Long gone is her Disney Channel fame. In her sixth release, Sabrina Carpenter has marked herself as one of pop’s finest with ‘Short n’ Sweet’, an album marked with honesty, self-depreciation, searing wit, and spoonfuls of sweetness.
Exploring the highs and lows of dating in the modern world, from obsession and lust to cheating and resentment, while short (both Carpenter’s 5-foot height and 12-track length) the album covers every emotion in excruciatingly humorous detail and instrumental lightness. Weaving through genres, from pop rock, country, disco, funk, and a smattering of 90's R’n’B, Carpenter never strays from her identity. It’s honest, it’s raunchy, it’s an earworm of an album from start to finish. More than that, it shows that Sabrina Carpenter is much more than the fame she has accumulated from her disco-fuelled number one ‘Espresso’.
Starting from the top, Carpenter certainly leaves an impression with the first track ‘Taste’. From the outset, the singer's vocals give you goosebumps, flipping and fluttering; it’s a beautiful delivery accompanied by low-strung chords that cut through the melody. It’s the anthem for the recently broken-up, and when paired with the music video, perfect sting in the sweetness.
Featuring Jenna Ortega, the new face of horror, thanks to her work with Tim Burton, the video is the perfect homage to horror movie classics, featuring recollections of movies such as the female-duo-centric Death Becomes Her, knife-wielding Psycho, the piercing comedy gags of Ginger Snaps, all the way to costuming inspired by Addams Family Values and Kill Bill Vol 1. From the catchy melody to the iconic video accompaniment, ‘Taste’ is a searing track, and the perfect way to start an album.
This isn’t the only track where Carpenter draws inspiration from modern film. The singer returns to early 00’s influence in the track ‘Juno’, a track filled with attraction and the lust-filled thoughts that follow. Discussions online are split as to whether the song is referencing the romantic comedy, Juno, which follows a teen pregnancy, or the goddess Juno, a symbol of fertility and childbirth. No matter which you believe, you cannot escape the track’s obsession with this unnamed figure, and the desires that stem from it are excruciatingly apparent. It’s romantic and blinded by lust with all the instrumental components of a pop classic.

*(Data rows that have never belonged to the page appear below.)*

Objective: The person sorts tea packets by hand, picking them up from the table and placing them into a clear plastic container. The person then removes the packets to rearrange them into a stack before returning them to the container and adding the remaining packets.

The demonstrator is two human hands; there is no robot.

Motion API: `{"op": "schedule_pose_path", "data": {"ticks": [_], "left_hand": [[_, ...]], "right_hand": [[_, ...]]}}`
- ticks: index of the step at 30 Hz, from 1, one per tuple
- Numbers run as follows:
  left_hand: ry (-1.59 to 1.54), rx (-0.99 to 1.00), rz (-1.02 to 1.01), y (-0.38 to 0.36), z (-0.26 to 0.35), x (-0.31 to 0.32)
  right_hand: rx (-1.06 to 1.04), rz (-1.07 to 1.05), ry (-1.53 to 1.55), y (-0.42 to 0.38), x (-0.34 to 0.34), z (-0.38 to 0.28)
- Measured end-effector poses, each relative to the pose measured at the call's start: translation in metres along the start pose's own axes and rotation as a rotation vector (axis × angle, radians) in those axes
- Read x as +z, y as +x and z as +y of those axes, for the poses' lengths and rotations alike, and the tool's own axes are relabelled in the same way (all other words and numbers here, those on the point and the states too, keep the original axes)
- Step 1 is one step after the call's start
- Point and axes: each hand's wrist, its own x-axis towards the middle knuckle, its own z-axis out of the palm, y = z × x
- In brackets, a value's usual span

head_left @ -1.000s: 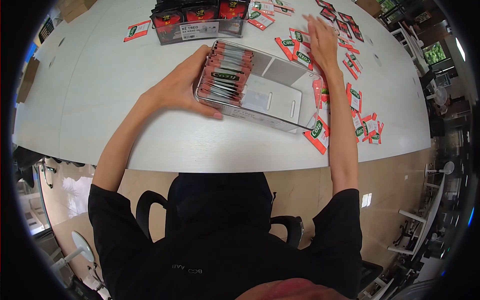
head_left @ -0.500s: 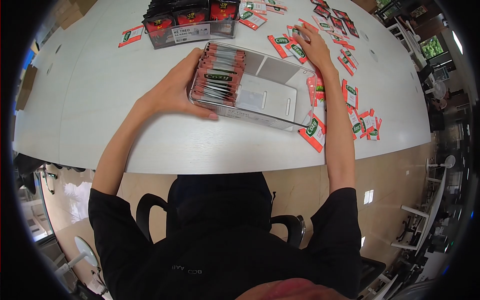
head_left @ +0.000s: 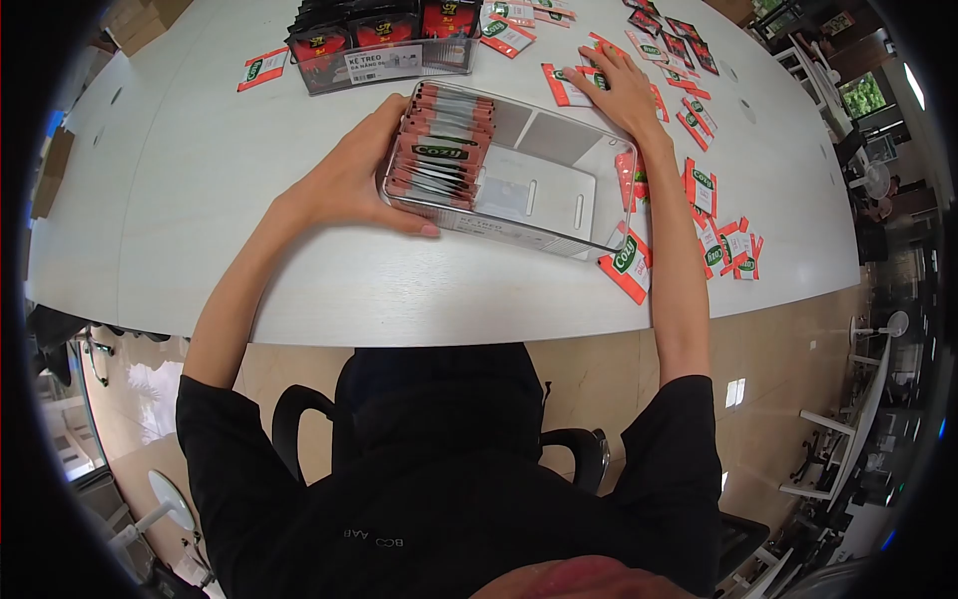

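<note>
My left hand is wrapped round the left end of a clear plastic bin, thumb along its near side. Inside the bin, a row of red and white Cozy sachets stands on edge, packed against the left end; the bin's right part shows its bare bottom. Beyond the bin's far right corner, my right hand lies palm down over loose Cozy sachets on the table. Its fingers are stretched and apart, touching the sachets, partly covering them.
A second clear bin full of black and red coffee packs stands at the back. More Cozy sachets lie scattered to the right, with dark red packets farther back. One sachet lies at the back left of the white table.
My right hand has shifted slightly nearer and flattened, with its fingers now over the sachet that lay beside them. My left hand and the bin have stayed nearly in place.
</note>
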Motion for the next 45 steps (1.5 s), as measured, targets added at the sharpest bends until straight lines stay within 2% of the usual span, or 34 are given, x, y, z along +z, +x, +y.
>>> {"op": "schedule_pose_path", "data": {"ticks": [2, 4, 6, 10, 12, 13, 16, 18, 21, 25, 28, 30, 34, 36, 40, 43, 45], "left_hand": [[-0.113, -0.207, -0.145, 0.003, 0.006, -0.005], [-0.105, -0.203, -0.143, 0.003, 0.005, -0.005], [-0.098, -0.196, -0.141, 0.004, 0.006, -0.004], [-0.086, -0.208, -0.141, 0.003, 0.005, -0.004], [-0.089, -0.189, -0.134, 0.002, 0.004, -0.004], [-0.077, -0.183, -0.131, 0.002, 0.003, -0.003], [-0.085, -0.167, -0.13, 0.002, 0.002, -0.003], [-0.105, -0.158, -0.128, 0.002, 0.001, -0.003], [-0.072, -0.102, -0.071, 0.0, -0.003, 0.001], [-0.089, -0.033, -0.036, 0.001, -0.005, 0.003], [-0.064, 0.008, -0.008, 0.001, -0.01, 0.005], [-0.057, 0.012, -0.001, 0.0, -0.011, 0.006], [-0.101, -0.006, 0.0, 0.0, -0.01, 0.006], [-0.127, 0.001, 0.018, 0.0, -0.01, 0.006], [-0.112, -0.028, -0.01, 0.0, -0.006, 0.002], [-0.105, -0.034, -0.017, 0.0, -0.006, 0.003], [-0.111, -0.042, -0.016, 0.001, -0.006, 0.004]], "right_hand": [[-0.04, 0.027, 0.105, 0.003, 0.002, 0.003], [-0.073, 0.056, 0.207, 0.004, -0.004, 0.0], [0.057, -0.018, 0.341, 0.006, -0.014, -0.001], [0.097, 0.061, 0.339, 0.008, -0.02, -0.007], [-0.022, 0.218, 0.192, 0.009, -0.024, -0.008], [-0.024, 0.217, 0.195, 0.009, -0.024, -0.009], [-0.061, 0.158, 0.306, 0.006, -0.019, -0.014], [-0.175, 0.074, 0.172, 0.002, -0.013, -0.022], [-0.267, -0.033, 0.164, 0.008, -0.012, -0.033], [-0.29, -0.041, 0.247, 0.032, 0.018, -0.033], [-0.229, -0.014, 0.362, 0.056, 0.046, -0.036], [-0.184, 0.166, 0.272, 0.068, 0.059, -0.036], [-0.172, 0.182, 0.21, 0.076, 0.07, -0.035], [-0.106, -0.04, 0.133, 0.076, 0.066, -0.033], [0.038, -0.127, 0.096, 0.073, 0.04, -0.042], [0.1, -0.01, 0.176, 0.077, 0.049, -0.032], [-0.091, 0.369, 0.271, 0.075, 0.068, -0.034]]}}
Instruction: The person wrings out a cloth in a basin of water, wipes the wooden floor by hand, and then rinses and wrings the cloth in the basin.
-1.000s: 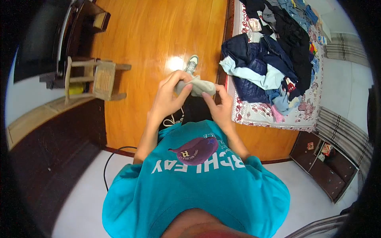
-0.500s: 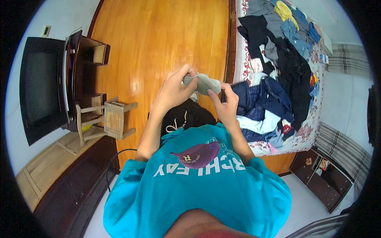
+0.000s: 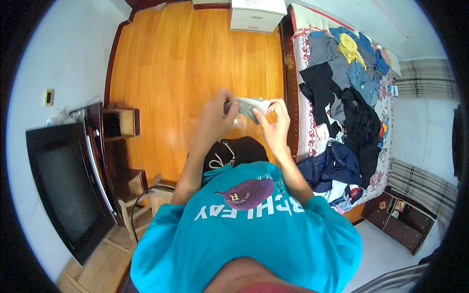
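Note:
A small grey piece of folded fabric, by its look a sock [image 3: 248, 106], is stretched level between my two hands in front of my body. My left hand [image 3: 218, 113] pinches its left end, thumb on the near side. At the paler right end, the thumb and fingers of my right hand [image 3: 276, 128] close on the fabric. Part of the sock is hidden behind the fingers. Below the hands show my black trousers [image 3: 239, 150] with a pale drawstring.
To the right, a bed [image 3: 304, 141] bears piled clothes, among them dark jeans [image 3: 337, 163] and a yellow garment [image 3: 349, 48]. A white drawer cabinet [image 3: 254, 14] stands ahead on the wooden floor [image 3: 181, 63]. A television [image 3: 68, 185] and a wooden stool [image 3: 159, 198] are at the left.
My view has swung forward, so the white cabinet shows and the stool and bed sit lower. Both hands keep hold of the sock, which is now flatter and more stretched out.

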Available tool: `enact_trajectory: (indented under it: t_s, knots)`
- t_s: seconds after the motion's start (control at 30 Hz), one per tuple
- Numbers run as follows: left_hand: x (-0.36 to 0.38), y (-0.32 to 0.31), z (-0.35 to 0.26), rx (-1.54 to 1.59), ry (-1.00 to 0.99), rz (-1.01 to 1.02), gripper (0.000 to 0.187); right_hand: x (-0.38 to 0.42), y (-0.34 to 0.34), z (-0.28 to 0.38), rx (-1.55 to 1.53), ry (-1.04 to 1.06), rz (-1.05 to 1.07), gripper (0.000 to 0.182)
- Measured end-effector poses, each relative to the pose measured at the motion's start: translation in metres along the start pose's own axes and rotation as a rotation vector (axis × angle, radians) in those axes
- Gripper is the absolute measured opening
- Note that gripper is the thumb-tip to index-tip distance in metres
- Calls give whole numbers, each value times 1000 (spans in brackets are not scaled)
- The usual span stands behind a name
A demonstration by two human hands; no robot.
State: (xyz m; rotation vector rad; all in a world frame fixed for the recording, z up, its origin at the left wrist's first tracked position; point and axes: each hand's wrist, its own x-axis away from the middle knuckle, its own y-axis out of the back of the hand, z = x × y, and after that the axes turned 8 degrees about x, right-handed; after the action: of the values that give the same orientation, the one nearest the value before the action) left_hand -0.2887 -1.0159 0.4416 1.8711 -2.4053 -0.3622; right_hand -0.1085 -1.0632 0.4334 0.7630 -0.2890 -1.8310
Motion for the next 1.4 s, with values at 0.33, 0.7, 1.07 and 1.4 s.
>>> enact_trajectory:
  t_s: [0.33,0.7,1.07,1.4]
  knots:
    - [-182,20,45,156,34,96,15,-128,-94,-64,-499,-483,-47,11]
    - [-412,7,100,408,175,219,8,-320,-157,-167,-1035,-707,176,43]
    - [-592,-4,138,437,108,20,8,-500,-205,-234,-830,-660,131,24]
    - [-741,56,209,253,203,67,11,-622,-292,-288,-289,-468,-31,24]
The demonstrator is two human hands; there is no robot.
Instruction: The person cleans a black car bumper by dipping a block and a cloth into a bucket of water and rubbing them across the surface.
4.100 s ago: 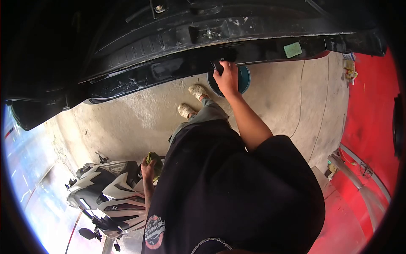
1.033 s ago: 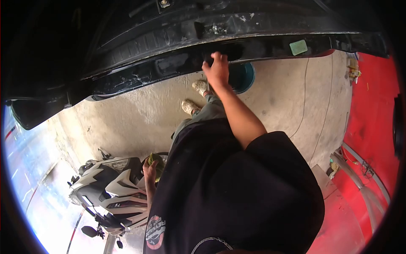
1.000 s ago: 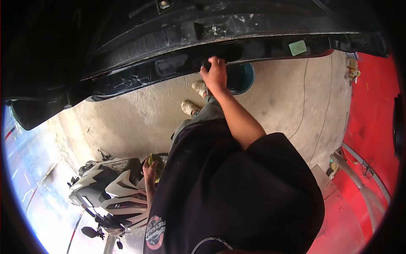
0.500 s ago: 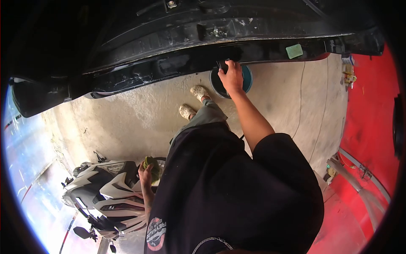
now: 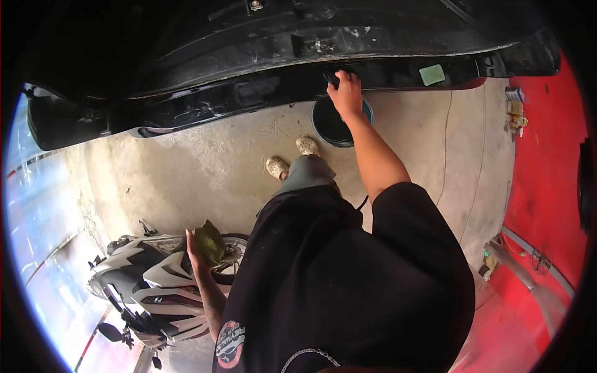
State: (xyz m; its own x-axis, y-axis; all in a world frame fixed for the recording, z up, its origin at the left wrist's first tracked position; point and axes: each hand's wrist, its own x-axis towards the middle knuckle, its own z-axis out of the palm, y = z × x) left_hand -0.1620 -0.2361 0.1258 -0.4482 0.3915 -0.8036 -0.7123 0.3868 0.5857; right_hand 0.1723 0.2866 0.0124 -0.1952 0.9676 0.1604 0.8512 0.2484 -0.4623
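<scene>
My right hand is at the lower edge of a long glossy black car panel, fingers bent over its surface. A small dark piece shows at my fingertips; I cannot make out its kind. Low on the left, my left hand holds a crumpled olive-green cloth, with the fingers along its left side. A light green sponge-like block rests on the panel to the right of my right hand.
Below the panel stands a dark round bucket on the concrete floor. A white and black motorcycle is parked at the left. On the right are a red surface, small boxes and a metal stand.
My right hand has shifted slightly right and up along the panel. My left hand has moved slightly left, and the green cloth now shows larger and more spread out.
</scene>
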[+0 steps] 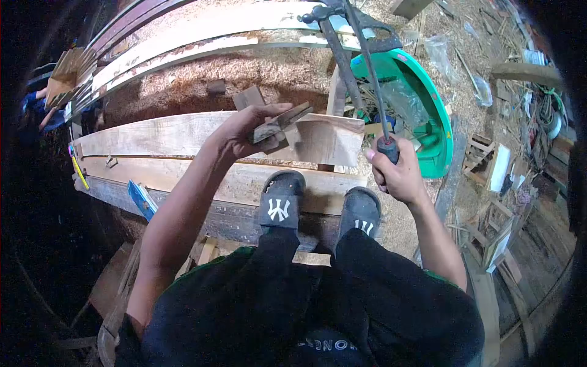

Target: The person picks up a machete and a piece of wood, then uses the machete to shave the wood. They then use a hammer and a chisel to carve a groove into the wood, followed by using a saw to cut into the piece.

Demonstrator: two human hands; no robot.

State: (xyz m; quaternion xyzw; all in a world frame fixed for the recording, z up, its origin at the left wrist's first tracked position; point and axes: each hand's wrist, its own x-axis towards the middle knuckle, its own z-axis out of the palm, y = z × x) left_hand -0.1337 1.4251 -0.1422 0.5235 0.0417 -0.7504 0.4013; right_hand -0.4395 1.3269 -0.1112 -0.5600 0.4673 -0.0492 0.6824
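Observation:
In my left hand is a small wooden piece, gripped between thumb and fingers over the planks. Its parts look crossed, and my fingers hide some of it. My right hand is wrapped round the dark handle of a long, thin metal-shafted tool, whose shaft points up and away past the top edge of the view. Beside that shaft a hammer lies with its head on the far boards. Under my left hand run pale planks.
A green plastic basin with clear plastic and scraps stands at right. Wood shavings cover the ground. My sandalled feet rest at the planks. Small wooden frames lie far right. Another person's hand shows at far left.

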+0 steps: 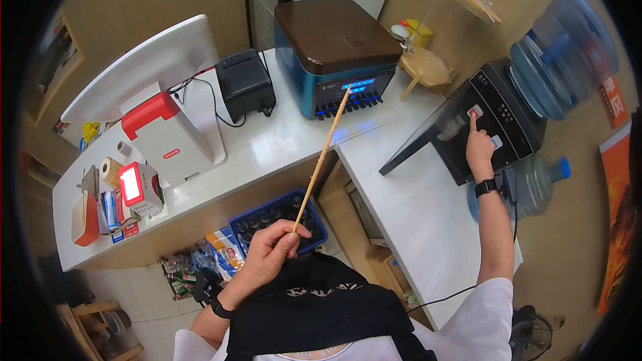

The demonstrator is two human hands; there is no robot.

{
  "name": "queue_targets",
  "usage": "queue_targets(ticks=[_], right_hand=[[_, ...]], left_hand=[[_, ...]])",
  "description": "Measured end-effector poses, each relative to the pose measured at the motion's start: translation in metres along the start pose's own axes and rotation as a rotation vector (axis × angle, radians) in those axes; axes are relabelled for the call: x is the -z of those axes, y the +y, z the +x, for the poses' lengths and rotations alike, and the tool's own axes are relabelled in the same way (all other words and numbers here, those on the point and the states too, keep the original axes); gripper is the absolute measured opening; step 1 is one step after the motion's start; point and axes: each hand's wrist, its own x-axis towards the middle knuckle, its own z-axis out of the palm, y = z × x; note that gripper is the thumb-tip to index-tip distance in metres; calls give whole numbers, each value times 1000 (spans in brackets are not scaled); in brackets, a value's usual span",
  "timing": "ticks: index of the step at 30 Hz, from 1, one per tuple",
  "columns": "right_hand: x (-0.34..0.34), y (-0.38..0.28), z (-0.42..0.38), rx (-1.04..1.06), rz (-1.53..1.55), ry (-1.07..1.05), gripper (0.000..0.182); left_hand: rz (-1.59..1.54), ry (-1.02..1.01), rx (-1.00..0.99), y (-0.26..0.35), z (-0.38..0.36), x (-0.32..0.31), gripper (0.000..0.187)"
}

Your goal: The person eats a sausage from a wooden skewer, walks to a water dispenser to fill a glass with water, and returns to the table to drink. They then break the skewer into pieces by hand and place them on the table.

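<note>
My left hand is closed around the lower end of a long, thin bamboo stick. The stick slants up and away, and its far tip overlaps the lit blue panel of a brown-lidded machine; whether it touches cannot be told. My right hand is at the black water dispenser. Its index finger is stretched out onto a reddish button, while the other fingers are curled, with nothing held. A second button with a bluish mark lies beside that hand.
A large blue water bottle tops the dispenser; another bottle stands behind my right wrist. A white monitor, a black printer and a red-and-white payment box line the left counter. Below is a blue crate of bottles.
</note>
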Motion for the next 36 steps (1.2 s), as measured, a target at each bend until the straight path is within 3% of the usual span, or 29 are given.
queue_targets(ticks=[6, 9, 15, 17, 19, 20, 22, 23, 25, 28, 31, 33, 36], right_hand=[[-2, 3, -3, 25, -3, 49, 61], [-2, 5, -3, 10, 76, 18, 68], [6, -1, -11, -35, 218, -19, 70], [10, -1, -17, -44, 467, 30, 55], [-12, -11, -28, -63, 734, 221, 14], [-8, -18, -34, -205, 801, 37, 16], [-59, -35, -40, -370, 1029, 96, 16], [-76, -40, -39, -449, 1125, 57, 25], [-118, -62, -29, -636, 1322, 224, 49], [-138, -83, -7, -749, 1134, 236, 64], [-132, -89, 10, -784, 1078, 161, 66], [-115, -94, 14, -930, 1090, 111, 58], [-119, -95, 12, -897, 1134, 235, 56]], left_hand=[[-354, 142, -54, -12, -5, -13, 20], [-458, 154, 18, -20, -11, -23, 21], [-497, -18, 138, -41, -24, -22, 25], [-497, 33, 103, -45, -22, -21, 26], [-449, 96, 102, -42, -19, -22, 26], [-455, 142, 96, -43, -19, -20, 26], [-464, 216, 77, -44, -18, -17, 29], [-463, 204, 59, -44, -18, -14, 29], [-477, 267, 131, -42, -21, -11, 31], [-387, 318, 110, -43, -22, -10, 32], [-285, 317, 101, -45, -27, -6, 33], [-187, 353, 100, -36, -27, -8, 30], [-80, 357, 111, -27, -28, -5, 30]])
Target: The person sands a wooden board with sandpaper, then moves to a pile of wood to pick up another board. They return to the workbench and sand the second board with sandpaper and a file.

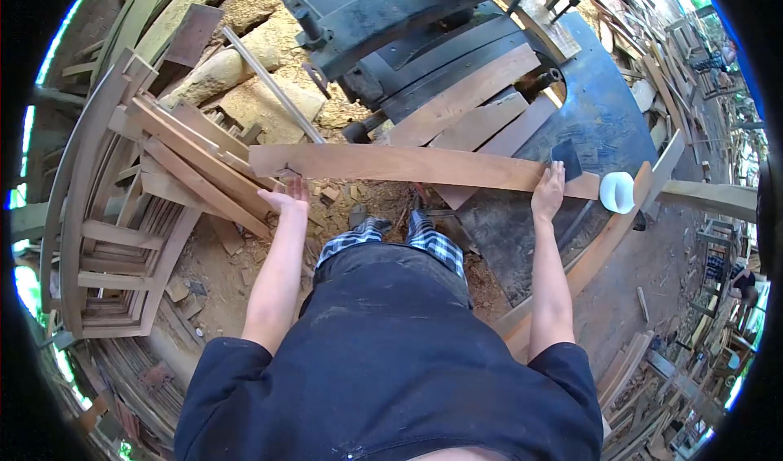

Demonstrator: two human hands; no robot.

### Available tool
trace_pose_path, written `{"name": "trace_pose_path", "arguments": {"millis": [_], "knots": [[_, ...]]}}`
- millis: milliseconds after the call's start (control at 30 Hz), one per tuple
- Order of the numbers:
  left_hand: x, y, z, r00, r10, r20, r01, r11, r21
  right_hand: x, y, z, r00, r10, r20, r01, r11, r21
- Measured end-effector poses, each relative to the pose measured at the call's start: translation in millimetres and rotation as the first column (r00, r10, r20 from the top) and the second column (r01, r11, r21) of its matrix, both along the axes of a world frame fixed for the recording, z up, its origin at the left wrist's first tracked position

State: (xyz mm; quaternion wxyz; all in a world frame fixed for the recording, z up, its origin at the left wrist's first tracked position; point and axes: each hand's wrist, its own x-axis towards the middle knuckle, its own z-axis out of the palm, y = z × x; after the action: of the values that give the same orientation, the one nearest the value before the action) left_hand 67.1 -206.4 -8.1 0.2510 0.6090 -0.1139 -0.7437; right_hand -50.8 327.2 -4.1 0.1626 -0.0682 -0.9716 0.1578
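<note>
A long reddish-brown board (400,165) lies crosswise in front of me. My left hand (287,198) is palm up beneath the board's left part, fingers spread and fingertips near its lower edge; whether it bears the board's weight I cannot tell. Near the right end, my right hand (550,190) rests on the board, its fingers against a dark flat block (566,160). A white round object (617,193) stands just past the board's right end.
A dark metal machine (424,33) with several boards (477,94) on it stands ahead. Stacked wooden frames (122,277) and planks are at left. A blue-black panel (603,94) and a slanting plank (589,261) lie at right. Wood scraps litter the ground.
</note>
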Motion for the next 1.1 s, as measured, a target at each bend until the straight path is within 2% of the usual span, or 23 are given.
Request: {"name": "trace_pose_path", "arguments": {"millis": [67, 100, 167, 200, 300, 333, 400, 433, 467, 533, 600, 667, 733, 767, 800, 833, 867, 933, 967, 1000, 1033, 1067, 1100], "knots": [[17.2, -44.4, -12.4, 0.983, -0.107, 0.146, 0.145, 0.95, -0.275, -5.9, -27.1, -5.8, 0.999, -0.037, -0.023, 0.038, 0.999, 0.015], [22.5, -65.3, -12.1, 0.985, -0.097, 0.146, 0.135, 0.949, -0.285, -4.8, -51.2, -5.2, 0.998, 0.028, -0.056, -0.028, 1.0, -0.013], [25.6, -96.0, -7.2, 0.95, -0.23, 0.213, 0.299, 0.87, -0.393, 7.3, -113.8, 10.2, 0.979, 0.195, -0.058, -0.197, 0.98, -0.037], [24.9, -106.2, -4.8, 0.948, -0.239, 0.211, 0.306, 0.868, -0.391, 16.5, -148.4, 18.7, 0.955, 0.297, -0.026, -0.297, 0.954, -0.036], [17.0, -129.8, -7.3, 0.735, -0.574, 0.359, 0.678, 0.627, -0.385, 45.1, -220.7, 35.6, 0.798, 0.6, -0.054, -0.602, 0.793, -0.088], [12.1, -126.3, -4.0, 0.733, -0.582, 0.354, 0.681, 0.623, -0.385, 52.2, -230.5, 41.3, 0.715, 0.696, -0.059, -0.698, 0.707, -0.118], [-0.6, -109.6, 12.8, 0.557, -0.787, 0.264, 0.797, 0.418, -0.435, 53.7, -221.0, 44.7, 0.693, 0.72, -0.022, -0.72, 0.691, -0.072], [-2.8, -104.2, 16.0, 0.556, -0.791, 0.257, 0.797, 0.419, -0.435, 53.0, -210.4, 46.1, 0.665, 0.746, 0.023, -0.746, 0.666, -0.034], [-4.3, -99.0, 17.6, 0.559, -0.782, 0.274, 0.8, 0.421, -0.429, 49.8, -194.2, 44.5, 0.741, 0.67, 0.043, -0.669, 0.743, -0.028], [-5.6, -93.0, 20.6, 0.564, -0.765, 0.31, 0.805, 0.426, -0.414, 39.1, -151.8, 33.2, 0.876, 0.482, -0.016, -0.482, 0.876, -0.007], [1.0, -95.5, 22.7, 0.571, -0.774, 0.274, 0.801, 0.45, -0.396, 26.3, -112.7, 22.3, 0.976, 0.206, 0.077, -0.204, 0.979, -0.024], [10.2, -97.3, 19.1, 0.596, -0.792, 0.137, 0.758, 0.497, -0.423, 19.7, -102.8, 21.3, 0.994, 0.067, 0.086, -0.071, 0.996, 0.046], [21.6, -103.8, 19.1, 0.541, -0.838, 0.073, 0.786, 0.472, -0.399, 10.4, -121.8, 2.0, 0.998, 0.043, -0.053, -0.037, 0.993, 0.114], [27.7, -106.2, 21.2, 0.487, -0.873, 0.014, 0.809, 0.446, -0.383, 8.3, -143.6, 3.7, 0.983, 0.154, -0.103, -0.142, 0.983, 0.113], [30.1, -105.7, 24.5, 0.486, -0.874, 0.012, 0.811, 0.446, -0.379, 8.9, -175.6, 10.3, 0.975, 0.199, -0.102, -0.184, 0.973, 0.139], [31.3, -104.5, 29.7, 0.46, -0.888, 0.02, 0.83, 0.421, -0.367, 15.3, -210.8, 15.0, 0.94, 0.321, -0.117, -0.298, 0.938, 0.174], [31.0, -104.4, 33.7, 0.429, -0.903, 0.032, 0.849, 0.39, -0.356, 24.3, -250.4, 28.3, 0.917, 0.394, -0.063, -0.387, 0.917, 0.092], [29.6, -110.0, 36.3, 0.407, -0.912, 0.042, 0.862, 0.369, -0.347, 44.5, -317.8, 38.1, 0.823, 0.568, 0.012, -0.568, 0.822, 0.031], [28.2, -113.5, 35.0, 0.377, -0.926, 0.029, 0.877, 0.346, -0.333, 55.4, -345.4, 57.8, 0.783, 0.61, 0.119, -0.61, 0.791, -0.04], [24.8, -114.0, 33.3, 0.346, -0.938, 0.009, 0.89, 0.325, -0.319, 66.4, -364.2, 61.4, 0.77, 0.637, -0.019, -0.636, 0.765, -0.098], [23.4, -114.0, 33.4, 0.361, -0.933, -0.006, 0.89, 0.346, -0.297, 72.7, -375.7, 60.3, 0.729, 0.66, -0.178, -0.668, 0.744, 0.023], [21.6, -115.4, 32.0, 0.341, -0.94, -0.019, 0.898, 0.332, -0.289, 72.6, -366.6, 60.2, 0.743, 0.648, -0.166, -0.653, 0.757, 0.032], [21.7, -118.2, 30.4, 0.33, -0.943, -0.039, 0.9, 0.327, -0.29, 70.7, -352.2, 61.2, 0.752, 0.657, -0.061, -0.659, 0.751, -0.043]]}}
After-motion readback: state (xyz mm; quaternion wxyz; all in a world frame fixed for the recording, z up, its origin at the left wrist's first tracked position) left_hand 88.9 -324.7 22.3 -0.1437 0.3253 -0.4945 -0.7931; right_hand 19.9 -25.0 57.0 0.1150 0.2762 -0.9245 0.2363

This leads into ‘Please, Please, Please’, a song on everyone’s lips this summer. Packed with catchy pop beats, the track highlights the strength of Carpenter’s collaboration with Jack Antonoff. The 80s inspired riff that opens the track and the lightness of the production and the synth overtones work together in harmony to highlight the wit and gentleness of the singer’s vocals. Pair this with the foreboding warnings to embarrassing lovers that hide under the playfulness of the lyrics, it’s no wonder the track reached number one status and had us all screaming “I beg you don’t embarrass me / mother ******”.
Another track that shows the strength of this musical collaboration is ‘Coincidence’, which pairs Antanoff’s instantly recognisable sound with Carpenter’s angelic vocal capabilities and searing sarcasm into a hit. From the beautiful harmonies to the beauty of the high notes, its folksy sound is sliced by the humour of the track’s topic.
One strength that can’t be avoided throughout the album’s thirty-six-minute runtime is how quotable couplets appear in nearly every track. From the punchiness of “What a surprise, your phone just died / Your car drove itself from LA to her thighs’” to the ingenious couplet in ‘Bed Chem’ that includes the smartest (and most blush-inducing) ways to include camaraderie into a song that has ever been seen, it’s not only tongue-in-cheek, but searingly smart, too.
From the punchy pop of the album and R’n’B energy of tracks like ‘Good Graces’, there is a lightness to the album. This is seen in the acoustic ballad ‘Lie to Girls’, which is drenched with heaviness and bitterness that Carpenter manages to deliver so dreamily. Or in ‘Dumb & Poetic’, which recollects ‘Cindy Lou Who’ in the way it drops the upbeat sound for savvy lyricism. Carpenter so accurately depicts the kind of figures that have likely to have graced many of our dating experiences at one time or another. It creates a space for us all to laugh at experiences that at one time or another stung us, her honesty creating a collective space for dating blunders.
Not only do we see this lightness vocally but also instrumentally, in the finger-picking guitars of ‘Sharpest Tool’ and country-infused ‘Slim Pickins’, as Carpenter scours the market to find the one. The album has the perfect balance between anthemic songs drenched in empowerment, and tracks packed with wittiness and sarcasm to hide the resentment and cynicism.
No matter your musical taste, ‘Short n’ Sweet’ stands out from anything currently available musically, melding wit and experience with vocal highlights and perfect musical accompaniment. It’s a grown-up album that sees Carpenter depart from her previous sound, bringing something smart and all-together brilliant. But seriously, it should probably come with a warning for some of the lyrics.